Nel messaggio, Ranucci invita i suoi sostenitori alla tappa del suo tour con lo spettacolo Diario di un trapezista, in programma a Cerveteri al Parco della Legnara: «Al termine mi fermerò con voi per scambiare opinioni, anche semplicemente per stringere una mano o scattare una fotografia». Ma è il passaggio finale a suonare come un preavviso: «Dopo quello spettacolo molte cose saranno più chiare».
Il 7 settembre il Riesame per Lavitola
Per il prossimo 7 settembre intanto è stata infatti fissata l’udienza davanti al Tribunale del Riesame per Valter Lavitola, l’ex editore e imprenditore accusato di essere il mandante dell’attentato ai danni di Ranucci.

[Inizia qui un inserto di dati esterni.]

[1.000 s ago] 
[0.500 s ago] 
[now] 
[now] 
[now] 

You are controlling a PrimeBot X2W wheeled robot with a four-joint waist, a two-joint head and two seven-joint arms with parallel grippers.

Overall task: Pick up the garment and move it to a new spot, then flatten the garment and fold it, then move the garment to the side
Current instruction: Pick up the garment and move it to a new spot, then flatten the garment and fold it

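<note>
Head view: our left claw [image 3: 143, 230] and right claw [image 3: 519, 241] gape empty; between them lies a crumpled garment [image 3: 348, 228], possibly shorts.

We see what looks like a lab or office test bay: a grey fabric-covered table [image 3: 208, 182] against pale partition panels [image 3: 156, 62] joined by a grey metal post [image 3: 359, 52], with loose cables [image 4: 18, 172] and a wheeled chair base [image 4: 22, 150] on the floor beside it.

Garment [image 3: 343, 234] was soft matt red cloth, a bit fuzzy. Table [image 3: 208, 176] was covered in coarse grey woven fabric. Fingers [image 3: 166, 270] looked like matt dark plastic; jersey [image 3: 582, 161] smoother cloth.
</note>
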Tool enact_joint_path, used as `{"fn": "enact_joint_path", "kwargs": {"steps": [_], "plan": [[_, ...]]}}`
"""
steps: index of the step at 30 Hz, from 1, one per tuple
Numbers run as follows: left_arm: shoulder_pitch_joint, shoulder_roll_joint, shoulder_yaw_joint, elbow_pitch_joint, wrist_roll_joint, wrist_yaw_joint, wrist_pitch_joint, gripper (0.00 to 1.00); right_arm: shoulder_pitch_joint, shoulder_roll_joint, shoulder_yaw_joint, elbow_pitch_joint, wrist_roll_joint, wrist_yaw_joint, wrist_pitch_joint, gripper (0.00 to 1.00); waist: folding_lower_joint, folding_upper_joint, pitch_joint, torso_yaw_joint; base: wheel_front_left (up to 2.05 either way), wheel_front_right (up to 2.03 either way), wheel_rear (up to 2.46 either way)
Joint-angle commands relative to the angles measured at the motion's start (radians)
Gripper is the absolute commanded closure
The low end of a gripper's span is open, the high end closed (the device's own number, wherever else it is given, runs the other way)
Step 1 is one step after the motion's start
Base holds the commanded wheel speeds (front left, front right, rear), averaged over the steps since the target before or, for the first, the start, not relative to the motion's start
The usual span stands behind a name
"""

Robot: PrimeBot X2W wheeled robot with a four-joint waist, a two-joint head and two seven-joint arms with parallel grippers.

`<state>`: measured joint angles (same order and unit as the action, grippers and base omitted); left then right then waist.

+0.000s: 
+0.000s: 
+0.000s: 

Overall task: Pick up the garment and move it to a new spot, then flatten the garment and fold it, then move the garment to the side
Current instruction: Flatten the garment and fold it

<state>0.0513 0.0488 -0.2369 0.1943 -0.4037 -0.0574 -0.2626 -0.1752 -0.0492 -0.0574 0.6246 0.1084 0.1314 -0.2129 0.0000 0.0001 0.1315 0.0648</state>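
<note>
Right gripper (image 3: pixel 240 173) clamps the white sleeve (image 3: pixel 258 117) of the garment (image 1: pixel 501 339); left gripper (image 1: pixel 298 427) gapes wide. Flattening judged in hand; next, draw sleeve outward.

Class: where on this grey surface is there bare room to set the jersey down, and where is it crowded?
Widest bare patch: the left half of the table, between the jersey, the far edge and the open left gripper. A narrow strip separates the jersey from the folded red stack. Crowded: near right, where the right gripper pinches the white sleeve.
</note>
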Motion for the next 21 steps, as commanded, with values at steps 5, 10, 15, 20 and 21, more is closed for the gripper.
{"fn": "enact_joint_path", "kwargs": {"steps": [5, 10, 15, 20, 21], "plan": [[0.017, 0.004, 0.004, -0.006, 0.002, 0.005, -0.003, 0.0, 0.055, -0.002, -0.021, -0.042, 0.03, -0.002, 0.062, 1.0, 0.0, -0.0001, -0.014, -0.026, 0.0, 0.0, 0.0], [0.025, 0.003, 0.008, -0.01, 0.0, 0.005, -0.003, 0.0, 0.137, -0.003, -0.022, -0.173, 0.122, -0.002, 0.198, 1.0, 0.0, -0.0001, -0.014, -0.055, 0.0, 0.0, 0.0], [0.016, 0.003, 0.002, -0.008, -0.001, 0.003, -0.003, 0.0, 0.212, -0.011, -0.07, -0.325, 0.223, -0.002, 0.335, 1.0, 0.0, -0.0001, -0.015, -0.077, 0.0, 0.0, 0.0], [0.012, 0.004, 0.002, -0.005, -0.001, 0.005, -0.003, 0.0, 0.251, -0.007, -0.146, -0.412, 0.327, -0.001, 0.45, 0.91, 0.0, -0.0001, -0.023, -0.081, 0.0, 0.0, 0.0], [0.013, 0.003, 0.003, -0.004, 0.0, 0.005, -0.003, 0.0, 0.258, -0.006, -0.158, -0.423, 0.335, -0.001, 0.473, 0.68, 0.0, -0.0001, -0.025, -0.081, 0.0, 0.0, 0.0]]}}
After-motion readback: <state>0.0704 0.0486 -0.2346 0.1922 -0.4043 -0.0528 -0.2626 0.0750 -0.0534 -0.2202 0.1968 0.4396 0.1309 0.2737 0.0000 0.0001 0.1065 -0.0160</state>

In quella sede, come anticipato dai difensori Sergio e Arturo Cola, Lavitola dovrebbe rendere dichiarazioni spontanee. I giudici saranno chiamati a esprimersi sul mantenimento delle esigenze cautelari e sulla sussistenza dell’aggravante del metodo mafioso. Nel frattempo, la procura si appresta a fissare l’interrogatorio per i quattro fermati lo scorso 30 giugno, accusati di essere gli esecutori materiali dell’azione intimidatoria. Più lunghi, invece, si preannunciano i tempi per la convocazione dello stesso Ranucci, che dovrà essere sentito dagli inquirenti in qualità di persona informata sui fatti.